U.K. Property Firms’ Stocks Survive Brexit Fallout

Some London office, residential property owners still struggling, as shakeout continues

Shares in most listed U.K. property companies have recovered much of the ground they lost after Britain’s vote in late June to leave the European Union pounded the real-estate sector.

But a few laggards remain particularly among companies that own London office and residential property. Investors are now poring over sales and leasing transactions that have taken place in the city since the Brexit vote to figure out whether it will have the impact on values that the stock market is predicting.

Derwent London PLC, a real-estate investment trust with a portfolio of central London office buildings is down 20% since the June 23 referendum at 2,758 pence ($37) on Tuesday. Shares of Capital & Counties Properties PLC, a property company with exposure to London residential and retail and leisure markets, are down 18% at £2.972 ($4) since the referendum.

Immediately after Brexit, U.K. property companies saw shares fall as much as 40%, leaving it one of the hardest-hit sectors after the vote. But most have rebounded strongly.

For example, shares of Land Securities PLC, the U.K.’s largest commercial real-estate company, fell 16% the day after the referendum, and are down 8.7% since the vote.

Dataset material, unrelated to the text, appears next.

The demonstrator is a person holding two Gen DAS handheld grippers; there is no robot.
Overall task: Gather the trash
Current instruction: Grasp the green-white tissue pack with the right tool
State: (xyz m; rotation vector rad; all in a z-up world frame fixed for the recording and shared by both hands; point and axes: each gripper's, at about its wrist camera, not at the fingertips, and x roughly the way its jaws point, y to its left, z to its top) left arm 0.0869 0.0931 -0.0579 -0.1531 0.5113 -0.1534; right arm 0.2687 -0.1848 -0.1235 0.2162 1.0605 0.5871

Shares of British Land PLC, which owns commercial real estate throughout the U.K., were off 13% Tuesday from what they were on the day of the vote.

Post-Brexit investor concern is focused on London largely because many expect the city to become a less attractive place for businesses to locate when the U.K. is no longer part of the European Union. Companies might move employees to other European capitals such as Paris, Frankfurt or Dublin if they face limitations on selling services from London, the thinking goes.

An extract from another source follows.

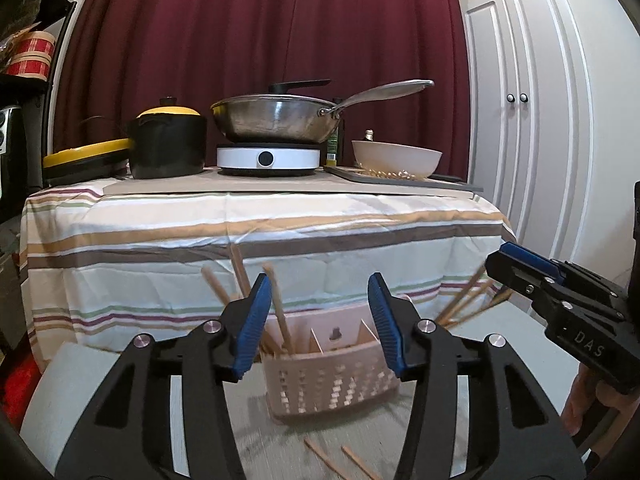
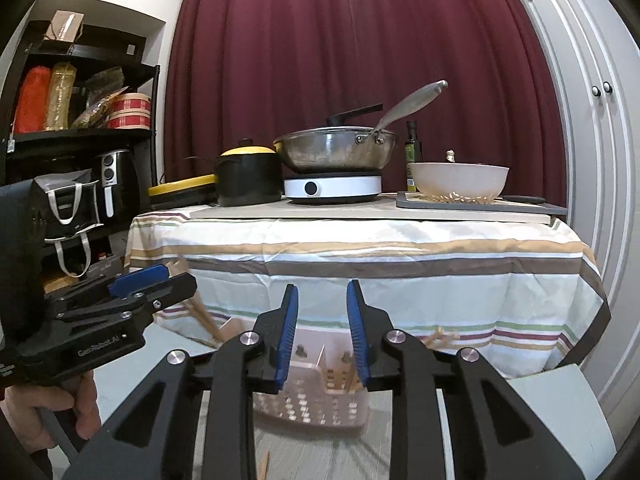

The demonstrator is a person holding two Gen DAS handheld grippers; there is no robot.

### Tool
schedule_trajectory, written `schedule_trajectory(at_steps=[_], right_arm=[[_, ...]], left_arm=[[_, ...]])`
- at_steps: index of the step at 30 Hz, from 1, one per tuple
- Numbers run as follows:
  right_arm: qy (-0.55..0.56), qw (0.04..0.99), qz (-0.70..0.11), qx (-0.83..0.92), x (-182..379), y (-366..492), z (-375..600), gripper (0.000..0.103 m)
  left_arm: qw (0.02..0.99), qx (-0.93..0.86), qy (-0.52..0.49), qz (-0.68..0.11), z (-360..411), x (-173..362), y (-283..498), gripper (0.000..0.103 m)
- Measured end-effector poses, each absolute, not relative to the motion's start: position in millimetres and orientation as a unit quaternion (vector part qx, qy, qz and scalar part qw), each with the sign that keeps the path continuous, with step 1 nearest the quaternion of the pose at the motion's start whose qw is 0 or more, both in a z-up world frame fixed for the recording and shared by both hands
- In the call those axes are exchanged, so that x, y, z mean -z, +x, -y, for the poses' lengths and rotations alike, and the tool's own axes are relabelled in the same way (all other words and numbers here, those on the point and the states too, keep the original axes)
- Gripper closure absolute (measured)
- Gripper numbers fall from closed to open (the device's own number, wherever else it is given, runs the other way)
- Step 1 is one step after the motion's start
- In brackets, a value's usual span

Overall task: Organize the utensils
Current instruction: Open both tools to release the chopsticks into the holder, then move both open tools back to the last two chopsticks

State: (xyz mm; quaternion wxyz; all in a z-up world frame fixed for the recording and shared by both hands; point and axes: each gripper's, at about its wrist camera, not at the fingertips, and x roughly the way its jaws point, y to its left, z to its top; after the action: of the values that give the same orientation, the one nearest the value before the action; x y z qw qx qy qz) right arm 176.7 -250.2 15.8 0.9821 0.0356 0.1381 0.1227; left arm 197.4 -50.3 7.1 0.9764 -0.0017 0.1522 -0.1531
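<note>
A pink perforated utensil basket [image 1: 336, 384] with dividers stands on a grey surface just ahead of both grippers; it also shows in the right wrist view [image 2: 316, 404]. Several wooden chopsticks [image 1: 276, 308] stand in its left compartment, and more chopsticks [image 1: 464, 304] fan out at its right. Two loose chopsticks [image 1: 344, 462] lie on the surface in front of it. My left gripper [image 1: 320, 320] is open and empty above the basket. My right gripper [image 2: 322, 332] is open and empty above it too, and shows at the right in the left wrist view [image 1: 520, 264].
Behind the basket stands a table with a striped cloth [image 1: 256, 232] bearing a steel pan [image 1: 276, 120] on a white hotplate [image 1: 268, 158], a black pot with yellow lid [image 1: 168, 144], a white bowl [image 1: 396, 158] and an oil bottle [image 2: 413, 148]. Black shelves [image 2: 80, 132] are left, white doors [image 1: 532, 120] right.
</note>
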Motion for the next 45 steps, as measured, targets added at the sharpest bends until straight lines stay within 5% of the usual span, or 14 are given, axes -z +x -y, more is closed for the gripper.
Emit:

Financial-services companies, which analysts say are most at risk from a change to the rules, take up 20% of central-London office space, according to Barclays real-estate analyst  David Prescott. If they relocate operations elsewhere demand for London office space and residences would likely decline.

Central London offices lost 4.1% in value during July, according to property broker CBRE. Offices in the City of London fell the most—by 6.1%.

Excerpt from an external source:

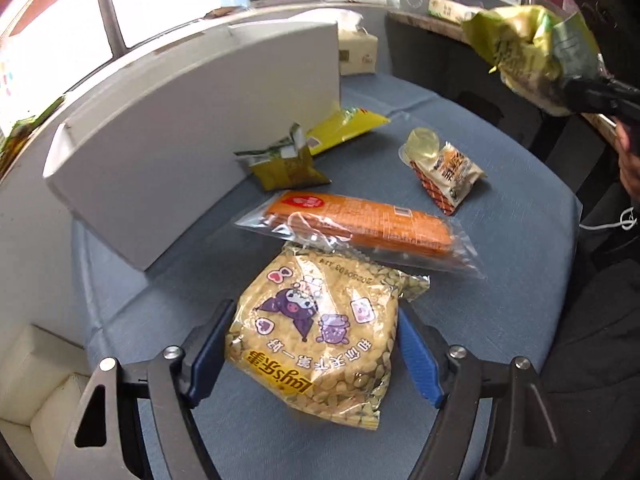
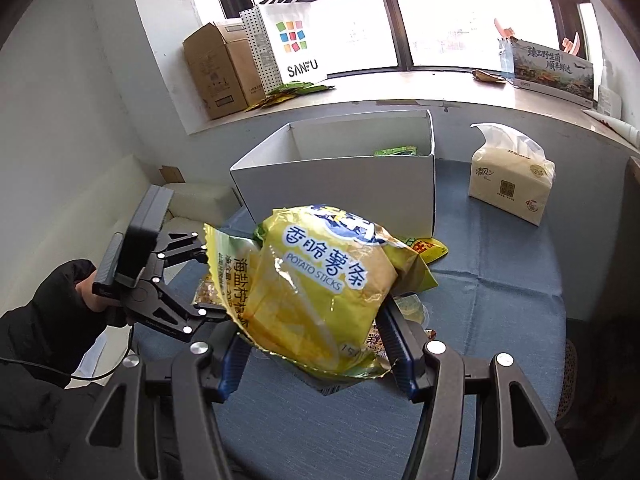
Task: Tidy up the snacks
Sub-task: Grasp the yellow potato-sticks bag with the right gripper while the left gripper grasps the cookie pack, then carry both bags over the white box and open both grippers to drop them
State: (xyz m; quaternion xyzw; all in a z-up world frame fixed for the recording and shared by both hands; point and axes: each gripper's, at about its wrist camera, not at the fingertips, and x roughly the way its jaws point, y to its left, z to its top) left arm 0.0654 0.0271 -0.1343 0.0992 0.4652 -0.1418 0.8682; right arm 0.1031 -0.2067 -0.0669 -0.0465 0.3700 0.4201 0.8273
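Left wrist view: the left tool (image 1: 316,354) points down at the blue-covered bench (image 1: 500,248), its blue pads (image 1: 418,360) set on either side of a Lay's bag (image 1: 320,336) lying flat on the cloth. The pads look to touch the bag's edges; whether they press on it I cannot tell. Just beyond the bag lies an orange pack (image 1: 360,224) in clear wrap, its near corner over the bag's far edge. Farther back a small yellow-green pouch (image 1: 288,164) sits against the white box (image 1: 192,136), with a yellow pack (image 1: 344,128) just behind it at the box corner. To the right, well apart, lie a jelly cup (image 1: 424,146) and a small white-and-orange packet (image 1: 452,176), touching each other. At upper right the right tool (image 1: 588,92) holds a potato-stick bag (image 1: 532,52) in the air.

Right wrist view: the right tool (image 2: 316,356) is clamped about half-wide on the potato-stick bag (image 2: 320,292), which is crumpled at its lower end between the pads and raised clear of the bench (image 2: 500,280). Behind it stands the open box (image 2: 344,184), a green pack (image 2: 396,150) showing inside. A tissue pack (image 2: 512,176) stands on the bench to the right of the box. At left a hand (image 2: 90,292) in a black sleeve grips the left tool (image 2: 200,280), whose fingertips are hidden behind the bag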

The fall in residential values is reflected in the value of Capital & Counties’ investment in Earls Court, a planned development with 7,500 homes. Its market value slipped 14.3% in the first half of 2016 due “to the weakened sentiment in the central London residential market following the EU referendum,” the company said.

On the surface, Derwent appears to have limited vulnerability to Brexit’s impact. The company has little exposure to financial services and multinational corporations, said Mr. Prescott from Barclays.

Only 2.3% of Derwent’s June rental income came from tenants in the financial sector, said Chief Executive John Burns in an interview. And just 2% of Derwent’s commercial space was empty at the end of June, the company said.

However, analysts and investors find other sources of concern. For example, Derwent currently has four major office developments under way. The value of some of these may decline if the office leasing market softens and costs start to rise.

The risk is Derwent “might have to back out development profits already booked,” said Jefferies’ real-estate analyst Mike Prew.

These developments include one in London’s Fitzrovia neighborhood and the Brunel Building in Paddington. Both projects are due to be delivered in 2019. Valuers have already cut the combined value of the two projects by 2.5% to £264 million. The company said “the valuers increased development margins.”

The value of some other Derwent projects has increased. But Mr. Burns warned in the company’s half-year earnings statement last month that the rising political and economic uncertainty will weaken demand. Mr. Burns said he now sees Derwent’s rents growing between 1% and 5% in 2016. Earlier the company projected that rents would rise 5% to 8% this year.

Even before Brexit, analysts were warning that real-estate values in London were due to fall. High-end residential real-estate values hit peak levels in the summer of 2014.

REITs in the U.K. booked either a loss or a much smaller gain on the revaluation of their properties in the first half of the year, which drove down their pretax profits or even made them swing to a pretax loss.

Analysts and real-estate brokers say the slowdown was largely the result of the real-estate cycle maturing after more than five years of steady gains.  Values have been looking stretched, said Mr. Prew. “We think the real-estate market needed Brexit to happen,” he said.

“Capital value growth was always expected to falter at some point during 2016...The Brexit vote has now crystallized that expectation, though it is not the only driver of it,” CBRE said in its July monthly index.

The good news in the office market is that tenants are still signing leases at respectable rent levels. Three weeks after the vote, British Land said it had rented out the remaining three floors of its Leadenhall Building, a skyscraper in the City of London also known as the Cheesegrater.

A month later, Land Securities said it had let three floors of its 20 Eastbourne Terrace in Paddington, an 18-story office building.

“The volume of letting transactions is quite good because the lettings market is less driven by sentiment than the investment market,” said Mat Oakley, Savills’ head of European commercial research. The July takeup for west end London office space was “the highest July total on record.”

Kames Capital was one of the companies that took the 43rd floor in British Land’s Cheesegrater and they are paying £107 a square foot, Mr. Oakley said. However he added: “There are still questions about the market going forward. We don’t really expect a downside till next year.”